● What you will do:
All the data should come back exactly as it was given.

★ ★ ★ ★

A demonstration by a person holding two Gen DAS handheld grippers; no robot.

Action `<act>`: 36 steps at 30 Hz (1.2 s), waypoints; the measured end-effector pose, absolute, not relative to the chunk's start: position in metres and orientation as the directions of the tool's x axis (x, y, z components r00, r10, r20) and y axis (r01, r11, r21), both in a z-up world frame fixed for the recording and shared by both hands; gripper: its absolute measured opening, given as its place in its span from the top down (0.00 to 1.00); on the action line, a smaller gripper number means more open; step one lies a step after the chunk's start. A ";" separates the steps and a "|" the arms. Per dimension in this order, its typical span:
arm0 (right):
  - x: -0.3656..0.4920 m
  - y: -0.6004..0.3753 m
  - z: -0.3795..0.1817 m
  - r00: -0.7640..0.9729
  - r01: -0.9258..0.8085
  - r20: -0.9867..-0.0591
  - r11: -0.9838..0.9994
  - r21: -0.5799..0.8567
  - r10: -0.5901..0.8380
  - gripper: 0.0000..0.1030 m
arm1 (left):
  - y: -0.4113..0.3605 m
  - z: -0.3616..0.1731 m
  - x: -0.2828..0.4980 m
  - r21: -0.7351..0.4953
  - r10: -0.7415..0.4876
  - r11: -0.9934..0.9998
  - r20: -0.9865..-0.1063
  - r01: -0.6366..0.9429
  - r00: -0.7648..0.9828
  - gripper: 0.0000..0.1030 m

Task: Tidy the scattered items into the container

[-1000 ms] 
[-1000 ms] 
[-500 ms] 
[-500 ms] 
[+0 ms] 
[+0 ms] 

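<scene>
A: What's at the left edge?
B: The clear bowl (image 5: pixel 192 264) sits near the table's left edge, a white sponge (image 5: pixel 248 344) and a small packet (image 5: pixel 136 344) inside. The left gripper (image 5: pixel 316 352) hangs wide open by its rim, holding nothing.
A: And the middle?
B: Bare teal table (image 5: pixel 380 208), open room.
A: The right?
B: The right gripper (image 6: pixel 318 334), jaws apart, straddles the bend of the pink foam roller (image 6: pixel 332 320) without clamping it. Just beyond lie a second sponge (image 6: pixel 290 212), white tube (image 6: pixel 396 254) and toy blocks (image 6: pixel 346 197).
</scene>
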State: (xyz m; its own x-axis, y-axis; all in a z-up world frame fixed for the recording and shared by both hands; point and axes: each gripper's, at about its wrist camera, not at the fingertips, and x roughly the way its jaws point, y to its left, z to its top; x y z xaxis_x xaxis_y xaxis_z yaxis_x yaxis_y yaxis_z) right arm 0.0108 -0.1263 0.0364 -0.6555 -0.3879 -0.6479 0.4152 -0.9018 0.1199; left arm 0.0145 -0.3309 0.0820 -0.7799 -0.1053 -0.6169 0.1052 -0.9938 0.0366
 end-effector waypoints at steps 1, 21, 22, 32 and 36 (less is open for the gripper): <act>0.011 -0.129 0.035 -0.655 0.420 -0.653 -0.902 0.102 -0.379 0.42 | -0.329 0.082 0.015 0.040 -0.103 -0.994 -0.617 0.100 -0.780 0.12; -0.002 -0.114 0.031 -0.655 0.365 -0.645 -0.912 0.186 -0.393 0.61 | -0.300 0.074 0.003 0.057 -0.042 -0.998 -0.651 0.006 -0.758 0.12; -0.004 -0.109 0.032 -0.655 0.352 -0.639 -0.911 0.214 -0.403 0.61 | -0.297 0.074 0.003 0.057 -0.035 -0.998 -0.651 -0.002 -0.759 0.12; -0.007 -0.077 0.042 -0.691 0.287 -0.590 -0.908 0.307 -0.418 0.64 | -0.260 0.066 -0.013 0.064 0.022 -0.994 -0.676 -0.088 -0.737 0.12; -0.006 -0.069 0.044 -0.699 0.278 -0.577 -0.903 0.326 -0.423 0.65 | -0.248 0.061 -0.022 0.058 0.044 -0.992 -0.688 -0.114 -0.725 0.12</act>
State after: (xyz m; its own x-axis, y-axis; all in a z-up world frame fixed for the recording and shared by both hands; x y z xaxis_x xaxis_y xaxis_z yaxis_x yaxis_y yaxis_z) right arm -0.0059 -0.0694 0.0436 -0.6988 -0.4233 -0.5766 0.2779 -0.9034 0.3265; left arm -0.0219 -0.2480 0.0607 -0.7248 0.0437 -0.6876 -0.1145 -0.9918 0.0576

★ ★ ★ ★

● Solution to the problem:
A demonstration by a person holding two Gen DAS handheld grippers; no robot.

Action `<act>`: 36 steps at 30 Hz (1.2 s), waypoints; the measured end-effector pose, absolute, not relative to the chunk's start: position in metres and orientation as the directions of the tool's x axis (x, y, z components r00, r10, r20) and y axis (r01, r11, r21), both in a z-up world frame fixed for the recording and shared by both hands; gripper: its absolute measured opening, given as its place in its span from the top down (0.00 to 1.00); on the action line, a smaller gripper number means more open; step one lies a step after the chunk's start. A ";" separates the steps and a "|" the arms. Per dimension in this order, its typical span:
arm0 (right):
  - x: -0.3656..0.4920 m
  - y: -0.6004..0.3753 m
  - z: -0.3795..0.1817 m
  - r00: -0.7640..0.9729
  - r01: -0.9258..0.8085
  - r20: -0.9867..-0.0591
  - r11: -0.9838..0.9994
  - r21: -0.5799..0.8567
  - r10: -0.5901..0.8380
  - gripper: 0.0000..0.1030 m
arm1 (left):
  - y: -0.4113..0.3605 m
  - z: -0.3616..0.1731 m
  - x: -0.2828..0.4980 m
  - r21: -0.7351..0.4953
  - r10: -0.7415..0.4876
  - r11: -0.9934..0.9998
  - r20: -0.9865..-0.1063
  - r01: -0.6366..0.9429
  - r00: -0.7648..0.9828
  - gripper: 0.0000..0.1030 m

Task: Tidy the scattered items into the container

[-1000 ms] 
[-1000 ms] 
[-500 ms] 
[-500 ms] 
[+0 ms] 
[+0 ms] 

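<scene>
A: What's at the left edge?
B: The clear bowl (image 5: pixel 192 264) sits near the table's left edge, a white sponge (image 5: pixel 248 344) and a small packet (image 5: pixel 136 344) inside. The left gripper (image 5: pixel 316 352) hangs wide open by its rim, holding nothing.
A: And the middle?
B: Bare teal table (image 5: pixel 380 208), open room.
A: The right?
B: The right gripper (image 6: pixel 318 334), jaws apart, straddles the bend of the pink foam roller (image 6: pixel 332 320) without clamping it. Just beyond lie a second sponge (image 6: pixel 290 212), white tube (image 6: pixel 396 254) and toy blocks (image 6: pixel 346 197).
</scene>
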State: (xyz m; its own x-axis, y-axis; all in a z-up world frame fixed for the recording and shared by both hands; point and axes: each gripper's, at about its wrist camera, not at the fingertips, and x roughly the way its jaws point, y to its left, z to its top; x y z xaxis_x xaxis_y xaxis_z yaxis_x yaxis_y yaxis_z) right arm 0.0108 -0.1263 0.0364 -0.6555 -0.3879 -0.6479 0.4152 -0.9018 0.1199; left arm 0.0145 -0.3309 0.0820 -0.7799 -0.1053 -0.6169 0.1052 -0.9938 0.0366
 end-effector waypoints at steps 1, 21, 22, 32 and 36 (less is open for the gripper): <act>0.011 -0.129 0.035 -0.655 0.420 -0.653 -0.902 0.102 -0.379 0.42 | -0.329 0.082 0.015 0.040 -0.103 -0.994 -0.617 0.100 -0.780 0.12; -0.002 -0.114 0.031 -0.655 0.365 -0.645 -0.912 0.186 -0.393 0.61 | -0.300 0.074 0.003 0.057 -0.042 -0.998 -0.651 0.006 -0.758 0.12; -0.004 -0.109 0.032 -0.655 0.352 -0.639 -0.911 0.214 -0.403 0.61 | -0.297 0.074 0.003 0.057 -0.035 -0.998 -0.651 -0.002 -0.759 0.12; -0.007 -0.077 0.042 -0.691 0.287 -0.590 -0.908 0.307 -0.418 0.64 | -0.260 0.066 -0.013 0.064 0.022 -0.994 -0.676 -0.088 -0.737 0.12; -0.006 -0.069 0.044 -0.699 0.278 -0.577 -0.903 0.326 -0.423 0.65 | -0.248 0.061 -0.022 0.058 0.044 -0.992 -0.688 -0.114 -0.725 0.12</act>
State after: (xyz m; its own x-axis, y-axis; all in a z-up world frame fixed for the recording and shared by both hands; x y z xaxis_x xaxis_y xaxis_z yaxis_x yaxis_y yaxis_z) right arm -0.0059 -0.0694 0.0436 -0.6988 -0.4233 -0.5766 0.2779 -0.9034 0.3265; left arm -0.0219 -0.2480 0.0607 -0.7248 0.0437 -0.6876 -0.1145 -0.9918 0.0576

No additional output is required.